Test-Driven Infrastructure
A couple of weeks ago, we picked up a dev improvement task to try and reduce the number of errors in our logs. There’s still a lot of low-hanging fruit there, so we’re looking at the most frequently occurring errors and dealing with them one by one. This time, we picked the Jetty errors we were getting where people were trying to hit endpoints which didn’t exist.
This clearly wasn’t legitimate traffic, and was potentially harmful, so there was real merit in preventing this: well worth spending some time on. It was also quite straightforward to address: we run nginx in front of each of our exchanges to handle SSL termination, and filtering the traffic is well within nginx’s wheelhouse.
So we set to work white-listing our endpoints in the nginx config, and at first everything seemed nice and straightforward.
Incrementalism!
We didn’t want to simply block all traffic that wasn’t on a whitelist — that’s a very aggressive move to make in one step, it relies on creating
a complete whitelist. Rather, we’d want to deliver work incrementally.
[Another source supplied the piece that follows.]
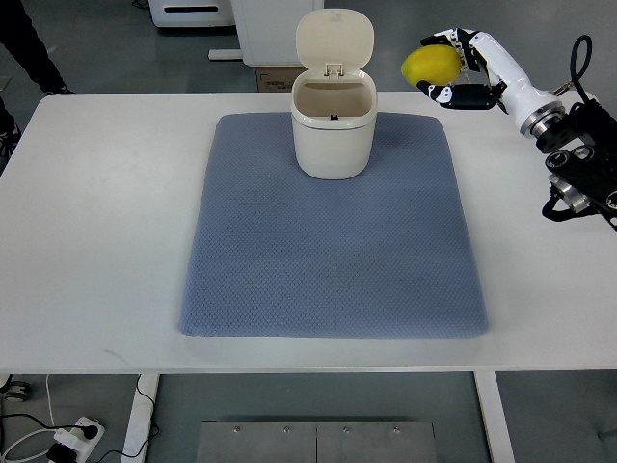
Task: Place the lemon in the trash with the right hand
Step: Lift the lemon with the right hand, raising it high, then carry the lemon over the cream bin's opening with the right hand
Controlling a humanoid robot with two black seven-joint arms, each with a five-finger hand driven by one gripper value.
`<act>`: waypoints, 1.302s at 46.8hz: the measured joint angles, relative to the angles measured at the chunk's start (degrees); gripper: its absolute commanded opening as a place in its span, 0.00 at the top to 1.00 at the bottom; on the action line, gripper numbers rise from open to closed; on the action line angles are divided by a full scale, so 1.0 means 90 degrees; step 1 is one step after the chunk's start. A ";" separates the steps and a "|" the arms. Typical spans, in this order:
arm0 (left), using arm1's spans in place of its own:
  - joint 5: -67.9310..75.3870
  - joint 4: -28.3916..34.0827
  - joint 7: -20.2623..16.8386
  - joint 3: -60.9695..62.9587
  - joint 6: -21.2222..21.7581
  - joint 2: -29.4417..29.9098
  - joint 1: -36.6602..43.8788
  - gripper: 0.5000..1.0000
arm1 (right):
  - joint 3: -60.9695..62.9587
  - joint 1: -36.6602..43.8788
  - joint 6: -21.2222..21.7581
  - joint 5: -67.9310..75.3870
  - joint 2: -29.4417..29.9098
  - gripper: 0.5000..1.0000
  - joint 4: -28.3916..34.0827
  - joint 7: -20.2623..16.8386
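Lemon (432, 65) gripped in the fingers (453, 95) of the right hand (469, 69), held up to the right of the open bin (333, 130), clear of its rim. Best carried left until squarely over the opening, then lowered before letting go; mind the raised lid (335, 40).

We saw a counter (106, 241) with a smooth, matt white top. On it lay a grey-blue mat (328, 260) that looked like woven or foam cloth, its surface finely dimpled and dull. The cream trash bin (333, 135) appeared to be plastic, smooth with a soft sheen, lid included. The lemon (431, 65) had a bright, slightly glossy skin. The right robot hand (461, 69) showed glossy white shells with black joints, and dark metal-looking parts at the wrist.
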 measured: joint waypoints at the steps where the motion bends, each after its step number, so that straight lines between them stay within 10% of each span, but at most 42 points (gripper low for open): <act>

How does that work with whitelists?
Well, we started off with no filtering, which specified a location as follows:
location / {
proxy_pass http://$upstream;
}That just means anything that hits the root gets redirected to our application. Eventually we’re going to remove that in favour of
more specific whitelists, but before then we can start locking down individual paths better.
For example, we have a couple of health checks: one just checks the application is alive, and another checks our configuration is up to date.
We can allow access to those endpoints, but block any other paths starting with health with some config like so:
location /health {
location /health/alive {
add_header Allow “GET” always;
if ( $request_method !~ ^(GET)$ ) {
return 405;
}
proxy_pass http://$upstream;
} location /health/check-deals-were-recently-updated {
add_header Allow “GET” always;
if ( $request_method !~ ^(GET)$ ) {
return 405;
}
proxy_pass http://$upstream;
}
location /health {
deny all;
}
}
This permits us to slowly roll out changes to the various different paths, making sure our approach is safe in production on less-contentious
endpoints before rolling out more widely, and verifying one small piece of configuration at a time. Eventually, we’ll have whitelisted anything, and then we can stop accepting anything on the root.
So we started making some changes of this ilk, happy we had a basic approach. As we thought around the problem a bit more, an important question came up.
How should we handle changes?
Our application lived in one repo, and our infrastructure lived in a separate repo for our puppet configuration. The issue was that now we’d introduced a dependency — the nginx configuration in our puppet project had to reflect the application. When we add a new endpoint to our application, we need to also modify the puppet project to whitelist that new endpoint.
How should we manage keeping these things in sync?
This is the sort of thing which is incredibly easy to get wrong.
- Firstly, you need to know that, when making certain very specific changes to one project, further changes need to be made elsewhere.
- Secondly, you also need to remember to do so.
Various approaches were raised.
One was to monitor the problem: try to find ways to list the endpoints we had and doing some sort of verification that nginx had those paths whitelisted. It wasn’t clear whether listing the endpoints was automatable, and if not, then that just means we have something else to keep in sync, with all the same vulnerabilities. This didn’t seem to solve the fundamental problem.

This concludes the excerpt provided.